John Price via Mailman-users writes:
I'm having trouble getting digests to work.
What do you mean by that? What do you expect to happen? What does happen? Are there any messages in the logs?
If the messages were actually sent and "something" happened downstream, there would be messages indicating connection and a message describing deliveries in Mailman's smtp.log, as well as the usual set of entries for each recipient in your MTA's log.
If digests are simply disappearing, is it possible that there are no digest recipients on that list? Or is it possible that digests aren't enabled for that list? Are you sure digests were being collected (if digests aren't enabled, it would not be)?
When I try to manually send one, it does nothing, and then the digest gets deleted (I guess?).
Why do you think it did nothing? Or is that just a guess?
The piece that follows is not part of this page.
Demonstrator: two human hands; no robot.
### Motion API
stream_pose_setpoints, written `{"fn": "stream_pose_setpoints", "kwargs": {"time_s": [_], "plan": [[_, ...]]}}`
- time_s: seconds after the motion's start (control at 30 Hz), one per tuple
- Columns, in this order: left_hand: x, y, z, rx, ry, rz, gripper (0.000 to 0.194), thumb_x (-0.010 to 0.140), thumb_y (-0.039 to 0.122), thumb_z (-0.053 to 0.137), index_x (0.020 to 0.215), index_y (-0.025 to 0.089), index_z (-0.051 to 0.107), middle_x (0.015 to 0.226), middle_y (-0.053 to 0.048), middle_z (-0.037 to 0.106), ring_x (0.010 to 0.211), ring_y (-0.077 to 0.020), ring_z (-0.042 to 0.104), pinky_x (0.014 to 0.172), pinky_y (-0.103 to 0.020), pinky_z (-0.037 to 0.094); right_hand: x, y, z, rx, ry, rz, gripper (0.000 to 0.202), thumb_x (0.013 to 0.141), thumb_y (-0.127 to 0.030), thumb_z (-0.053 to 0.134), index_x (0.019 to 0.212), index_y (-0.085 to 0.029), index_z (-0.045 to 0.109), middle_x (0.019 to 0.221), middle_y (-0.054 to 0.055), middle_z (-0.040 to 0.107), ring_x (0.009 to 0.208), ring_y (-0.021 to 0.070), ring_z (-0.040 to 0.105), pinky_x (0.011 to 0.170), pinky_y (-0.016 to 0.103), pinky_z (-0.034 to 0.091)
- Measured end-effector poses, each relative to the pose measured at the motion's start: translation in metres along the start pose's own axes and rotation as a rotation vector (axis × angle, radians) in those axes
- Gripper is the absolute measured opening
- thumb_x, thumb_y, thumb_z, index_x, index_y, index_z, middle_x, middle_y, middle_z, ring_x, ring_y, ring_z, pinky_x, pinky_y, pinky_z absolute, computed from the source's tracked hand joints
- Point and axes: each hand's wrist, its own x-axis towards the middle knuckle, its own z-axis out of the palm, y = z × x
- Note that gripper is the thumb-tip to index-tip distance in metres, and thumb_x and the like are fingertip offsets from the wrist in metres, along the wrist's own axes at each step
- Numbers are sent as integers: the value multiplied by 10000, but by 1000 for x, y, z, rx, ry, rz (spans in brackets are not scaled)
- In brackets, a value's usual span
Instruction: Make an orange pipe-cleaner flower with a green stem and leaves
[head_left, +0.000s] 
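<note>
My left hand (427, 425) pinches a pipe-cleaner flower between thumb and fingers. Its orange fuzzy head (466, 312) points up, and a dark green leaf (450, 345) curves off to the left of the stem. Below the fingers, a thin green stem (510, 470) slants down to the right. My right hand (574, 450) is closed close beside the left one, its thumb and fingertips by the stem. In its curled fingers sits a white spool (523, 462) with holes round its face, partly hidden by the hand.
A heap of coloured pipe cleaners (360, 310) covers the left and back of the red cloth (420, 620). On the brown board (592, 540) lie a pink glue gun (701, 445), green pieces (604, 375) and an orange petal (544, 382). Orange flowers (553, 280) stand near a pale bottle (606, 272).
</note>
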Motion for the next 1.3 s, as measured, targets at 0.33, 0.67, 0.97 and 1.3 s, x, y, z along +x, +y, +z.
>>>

By design Mailman holds to the main principle of email: You must not lose mail. The principal means to this end is a formal chain of custody: each participant in the mail system must confirm that the next hop has accepted responsibility for a message before purging its storage. Mailman does not delete messages (I assume including the digest) before confirming that the next hop has accepted responsibility. If that assumption is incorrect, it's a devastating bug.
If there was a digest, most likely Mailman did send it but it's stuck somewhere downstream in the system. The exception would be as mentioned above, if there were no recipients.
Mark answered your other questions. Feel free to ask if there are any unclear points.